Because we work from home mostly the past few months, I don't get to see my colleagues often enough physically. I have to learn how to communicate and work as a team virtually. There’s also a lot of independent work involved
For instance, for emails—what is the appropriate tone I should take? Should I communicate through email or can I use WhatsApp to message this person? Those are soft skills that I have picked up.
As for hard skills - I would say, programme planning and knowing how to manage online communities through social media I'm also learning how to devise creative marketing initiatives to promote NTUC membership to the young working adults. These are definitely industry-relevant skills.
During the time you’ve spent in your traineeship, how different do you find work life from student life?
It's different because in university, you're studying and trying to use your lectures to get better grades. But at work, it's a lot more about results.
And when I’m studying, I have more time to plan for one event. Even though I’m juggling, studying and planning at the same time, I have one whole semester, which is around five months, to prepare for one event. But in real life, when you’re working, you only have one to three months to plan, so it’s very different.
Do you think this traineeship is beneficial during this time?
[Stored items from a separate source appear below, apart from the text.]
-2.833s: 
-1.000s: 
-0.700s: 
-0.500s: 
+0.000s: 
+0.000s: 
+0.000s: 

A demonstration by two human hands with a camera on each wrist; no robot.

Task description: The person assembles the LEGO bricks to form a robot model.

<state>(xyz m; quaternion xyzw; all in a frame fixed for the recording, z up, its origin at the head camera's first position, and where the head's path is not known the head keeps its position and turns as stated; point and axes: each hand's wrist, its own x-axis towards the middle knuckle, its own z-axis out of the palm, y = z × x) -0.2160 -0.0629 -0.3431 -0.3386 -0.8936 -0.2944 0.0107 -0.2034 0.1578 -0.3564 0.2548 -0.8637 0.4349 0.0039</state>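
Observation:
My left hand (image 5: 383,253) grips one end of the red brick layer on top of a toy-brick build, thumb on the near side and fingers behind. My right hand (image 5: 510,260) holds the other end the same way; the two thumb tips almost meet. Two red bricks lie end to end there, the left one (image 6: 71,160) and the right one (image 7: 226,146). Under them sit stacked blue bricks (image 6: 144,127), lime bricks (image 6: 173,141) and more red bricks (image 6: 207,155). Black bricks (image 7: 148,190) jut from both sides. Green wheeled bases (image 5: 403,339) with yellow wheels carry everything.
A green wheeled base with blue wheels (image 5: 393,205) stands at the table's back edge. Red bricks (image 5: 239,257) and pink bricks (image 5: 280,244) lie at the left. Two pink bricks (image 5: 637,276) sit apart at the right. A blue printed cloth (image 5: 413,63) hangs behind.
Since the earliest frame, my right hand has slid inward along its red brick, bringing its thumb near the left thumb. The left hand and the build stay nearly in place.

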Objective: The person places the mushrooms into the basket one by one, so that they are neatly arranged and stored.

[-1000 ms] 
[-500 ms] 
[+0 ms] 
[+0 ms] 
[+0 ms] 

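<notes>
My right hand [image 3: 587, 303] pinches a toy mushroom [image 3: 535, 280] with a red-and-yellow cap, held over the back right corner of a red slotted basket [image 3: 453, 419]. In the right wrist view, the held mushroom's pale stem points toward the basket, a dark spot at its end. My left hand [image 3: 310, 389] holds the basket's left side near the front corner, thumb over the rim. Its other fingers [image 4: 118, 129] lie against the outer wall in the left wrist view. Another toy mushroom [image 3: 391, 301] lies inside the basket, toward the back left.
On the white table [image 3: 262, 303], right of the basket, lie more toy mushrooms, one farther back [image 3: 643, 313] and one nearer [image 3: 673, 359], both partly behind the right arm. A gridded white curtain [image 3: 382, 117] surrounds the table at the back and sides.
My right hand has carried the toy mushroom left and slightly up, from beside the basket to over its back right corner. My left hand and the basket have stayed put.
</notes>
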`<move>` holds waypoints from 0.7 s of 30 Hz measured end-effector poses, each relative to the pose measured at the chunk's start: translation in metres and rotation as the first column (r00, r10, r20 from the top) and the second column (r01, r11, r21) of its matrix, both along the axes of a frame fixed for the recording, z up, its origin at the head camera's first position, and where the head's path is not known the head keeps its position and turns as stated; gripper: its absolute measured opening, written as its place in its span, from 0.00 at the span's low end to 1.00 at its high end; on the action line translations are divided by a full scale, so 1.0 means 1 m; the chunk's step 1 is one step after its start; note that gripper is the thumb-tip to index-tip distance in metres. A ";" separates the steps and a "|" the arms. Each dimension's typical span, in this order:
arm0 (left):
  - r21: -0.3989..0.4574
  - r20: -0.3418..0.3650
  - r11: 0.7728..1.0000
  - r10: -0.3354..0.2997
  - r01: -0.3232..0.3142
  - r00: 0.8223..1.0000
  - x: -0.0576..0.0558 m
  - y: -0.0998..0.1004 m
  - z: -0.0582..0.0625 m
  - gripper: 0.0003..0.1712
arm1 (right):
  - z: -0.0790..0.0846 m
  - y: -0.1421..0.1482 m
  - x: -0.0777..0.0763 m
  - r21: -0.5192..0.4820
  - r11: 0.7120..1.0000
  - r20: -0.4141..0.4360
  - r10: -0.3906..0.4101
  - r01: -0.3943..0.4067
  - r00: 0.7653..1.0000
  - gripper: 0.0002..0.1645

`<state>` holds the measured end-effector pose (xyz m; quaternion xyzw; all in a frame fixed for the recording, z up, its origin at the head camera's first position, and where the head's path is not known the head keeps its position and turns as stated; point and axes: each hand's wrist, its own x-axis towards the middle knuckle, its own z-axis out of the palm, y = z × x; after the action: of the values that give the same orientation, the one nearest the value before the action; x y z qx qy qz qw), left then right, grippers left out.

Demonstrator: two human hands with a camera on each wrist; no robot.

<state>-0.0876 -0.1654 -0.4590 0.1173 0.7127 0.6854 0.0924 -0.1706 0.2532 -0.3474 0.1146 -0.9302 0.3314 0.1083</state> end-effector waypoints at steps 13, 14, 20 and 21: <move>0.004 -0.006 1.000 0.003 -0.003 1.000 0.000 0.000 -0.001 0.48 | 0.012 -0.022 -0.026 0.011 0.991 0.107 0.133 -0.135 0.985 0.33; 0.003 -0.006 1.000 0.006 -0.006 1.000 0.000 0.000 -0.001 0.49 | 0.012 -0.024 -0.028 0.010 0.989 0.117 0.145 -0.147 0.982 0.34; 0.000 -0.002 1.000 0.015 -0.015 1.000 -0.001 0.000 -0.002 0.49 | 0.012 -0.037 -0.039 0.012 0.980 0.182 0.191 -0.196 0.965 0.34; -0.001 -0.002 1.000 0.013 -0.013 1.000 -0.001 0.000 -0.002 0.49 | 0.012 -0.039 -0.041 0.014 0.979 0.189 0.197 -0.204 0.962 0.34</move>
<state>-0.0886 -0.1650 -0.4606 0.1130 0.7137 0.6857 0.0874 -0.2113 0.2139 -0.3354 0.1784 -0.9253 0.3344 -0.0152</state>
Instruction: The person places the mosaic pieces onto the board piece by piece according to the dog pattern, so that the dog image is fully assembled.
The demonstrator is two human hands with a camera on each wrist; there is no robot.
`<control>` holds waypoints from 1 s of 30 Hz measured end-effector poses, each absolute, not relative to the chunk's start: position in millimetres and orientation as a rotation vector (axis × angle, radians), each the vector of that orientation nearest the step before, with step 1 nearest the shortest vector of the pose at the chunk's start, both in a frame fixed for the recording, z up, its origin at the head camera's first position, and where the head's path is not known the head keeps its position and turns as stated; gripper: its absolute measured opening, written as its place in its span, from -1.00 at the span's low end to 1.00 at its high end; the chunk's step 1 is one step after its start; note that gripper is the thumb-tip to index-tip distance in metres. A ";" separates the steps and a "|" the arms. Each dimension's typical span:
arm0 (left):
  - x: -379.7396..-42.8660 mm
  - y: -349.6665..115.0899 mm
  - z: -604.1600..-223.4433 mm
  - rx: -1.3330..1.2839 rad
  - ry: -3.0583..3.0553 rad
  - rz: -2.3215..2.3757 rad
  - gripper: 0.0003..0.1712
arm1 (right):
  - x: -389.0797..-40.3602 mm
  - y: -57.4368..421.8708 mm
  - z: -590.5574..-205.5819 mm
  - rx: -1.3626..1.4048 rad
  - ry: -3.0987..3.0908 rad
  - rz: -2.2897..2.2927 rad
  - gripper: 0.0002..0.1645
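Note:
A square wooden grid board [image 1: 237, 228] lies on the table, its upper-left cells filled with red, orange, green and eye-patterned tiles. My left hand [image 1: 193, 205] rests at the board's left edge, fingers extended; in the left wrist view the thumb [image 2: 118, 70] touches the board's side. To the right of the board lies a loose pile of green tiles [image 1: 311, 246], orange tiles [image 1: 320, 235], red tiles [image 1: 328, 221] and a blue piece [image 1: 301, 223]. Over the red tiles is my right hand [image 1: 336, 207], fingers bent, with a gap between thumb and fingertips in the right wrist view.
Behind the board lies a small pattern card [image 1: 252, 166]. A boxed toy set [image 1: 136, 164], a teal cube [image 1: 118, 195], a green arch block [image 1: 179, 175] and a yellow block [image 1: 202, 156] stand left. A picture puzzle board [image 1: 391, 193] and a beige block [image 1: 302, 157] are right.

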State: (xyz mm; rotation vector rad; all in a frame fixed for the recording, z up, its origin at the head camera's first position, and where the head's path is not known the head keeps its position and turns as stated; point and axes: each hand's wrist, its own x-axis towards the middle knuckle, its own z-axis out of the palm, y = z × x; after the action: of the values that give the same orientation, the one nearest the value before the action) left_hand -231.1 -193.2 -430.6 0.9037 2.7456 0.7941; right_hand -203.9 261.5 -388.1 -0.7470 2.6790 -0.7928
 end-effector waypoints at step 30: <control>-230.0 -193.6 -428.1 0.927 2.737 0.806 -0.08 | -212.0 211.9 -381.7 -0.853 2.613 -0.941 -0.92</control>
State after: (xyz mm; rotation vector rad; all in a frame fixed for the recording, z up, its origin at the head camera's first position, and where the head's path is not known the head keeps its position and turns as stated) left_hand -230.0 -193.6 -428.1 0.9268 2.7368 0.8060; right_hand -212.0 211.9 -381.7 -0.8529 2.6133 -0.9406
Some people may think that this traineeship is not as good as a full-time job because there is no employer-employee relationship. The company that you are attached to is called your host organisation.
With that said, you have the option to leave at any point in time during the traineeship if you have a valid reason - when you managed to secure a full-time position with another company. As long as you give sufficient notice to your host organisation, you can exit from your traineeship.
My take, it's definitely beneficial to tide you over this difficult period. Even though I don’t enjoy the same benefits as a full-time employee, I get many opportunities to hone my skills – both soft skills and hard skills and still be able to earn a monthly training allowance. I see this as a stepping stone as well for me to acquire as much real-life experience during this time. I believe it will serve me well in future even when I join the university later, it could give me an edge over my classmates with my work experiences.